STEM
- Last Updated: May 13, 2026
- 3 minute read
- Semaphore
- Documentation
Specifies that stemmed version of the text is matched.
The stemming functionality depends on whether a language pack is installed. If a language pack is not installed, the Stemmer type may be specified directly. In CS, non stemmed matching is used by default; publisher will use the label default to create rules, which is to use stemmed matching.
The stem attribute is valid wherever a language attribute is valid (all rulebase nodes rather than just rules)
In CS, stem is an inherited attribute - i.e. it may be set on a containing rule and will be the default for all child rules. In template rules (like phraselist) that Publisher processes, the stem attribute will not inherit from parents and must be present on the rule itself; if it is not, it will inherit the setting for the label itself in the model. It must be present on the rule. Therefore, stem is a valid attribute for all rules - however, it only has functionality for text rules.
Applies to
- TEXT
- Can be inherited from any container rule
Values
- “1” - Stemmed value is matched
- “0” - Unstemmed value is matched
- “N” - Uses stemmer variant N where N is a valid variant for the particular language
When a language pack is installed, the only stemmer available is the one provided by the language pack. Any stem attribute value >0 will use the single stemmer available from the installed language pack.

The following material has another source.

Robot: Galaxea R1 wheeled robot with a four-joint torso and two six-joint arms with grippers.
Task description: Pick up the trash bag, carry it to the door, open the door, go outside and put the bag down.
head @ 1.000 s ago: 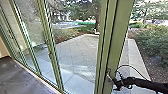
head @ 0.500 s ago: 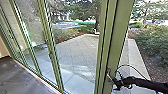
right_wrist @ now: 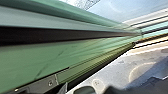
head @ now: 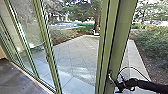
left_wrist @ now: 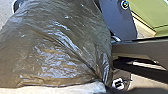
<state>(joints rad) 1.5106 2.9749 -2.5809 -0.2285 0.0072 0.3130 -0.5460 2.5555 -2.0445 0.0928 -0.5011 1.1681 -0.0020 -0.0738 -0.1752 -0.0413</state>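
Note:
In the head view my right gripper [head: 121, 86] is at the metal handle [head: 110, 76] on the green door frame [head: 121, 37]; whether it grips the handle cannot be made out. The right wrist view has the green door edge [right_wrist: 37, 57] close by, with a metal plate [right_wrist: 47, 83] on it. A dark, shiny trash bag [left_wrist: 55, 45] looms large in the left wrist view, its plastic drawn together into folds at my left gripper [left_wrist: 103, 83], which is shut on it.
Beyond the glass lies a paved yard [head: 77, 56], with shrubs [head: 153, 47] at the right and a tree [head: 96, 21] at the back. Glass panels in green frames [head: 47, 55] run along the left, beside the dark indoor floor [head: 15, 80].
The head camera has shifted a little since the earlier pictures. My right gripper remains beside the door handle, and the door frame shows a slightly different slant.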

- Create rules in the publishing templates that set the stem value to “0” for handling labels with wildcards.
OR
- In the model, change the individual labels settings to turn off stemming for that label only (see working-with-label-settings).
Non-Language Pack Mode
When no language pack is installed for the specified language, the following languages have the following stemmer variants available
English :-
- 0 - No stem
- 1 - Original Porter algorithm
- 2 - Modified Porter algorithm (Marathon stemmer)
- 3 - Morphological stemmer
- 4 - Morphological and Derivational
French,Italian,German,Spanish,Dutch,Portuguese,Danish,Norwegian,Swedish :-
- 0 - No stem
- 1 - Porter algorithm
For all other languages we have :-
- 0 - No stem only
It is an error which will stop the loading of the rulebase to specify a stemmer variant which does not exist for that language.
Language Pack mode
Languages are restricted to those for which a valid language pack is installed on the machine - it is an error which will stop the loading of the rulebase to specify a language which is not installed and licensed.
However there is no concept of stemmer variants with language packs since only 1 stemmer is provided with the language pack. Any stem attribute value set to >0 are treated as stem=“1”.
Example
<text stem="1" data="knit"/>
This will match “knit”, “knitted”, etc. in the document
Backwards Compatibility
When a language pack is not installed, we support setting the language and stemmer variant in a single language attribute as was done previously eg “en2” in this case stem=“1” is used to mean use the StemmerVariant which would have been used previously to support en2 language.
All rulebase files are processed in backwards compatibility mode until either of 2 conditions is met:-
- 1] a stem=“n” attribute on the rulebase node is found
- 2] a stem=“n” attribute on a rule node where n is > 1
Generally using 1st mechanism is to be preferred since it does not run the risk of mis-interpretation
see LANGUAGE for more details on backwards compatibility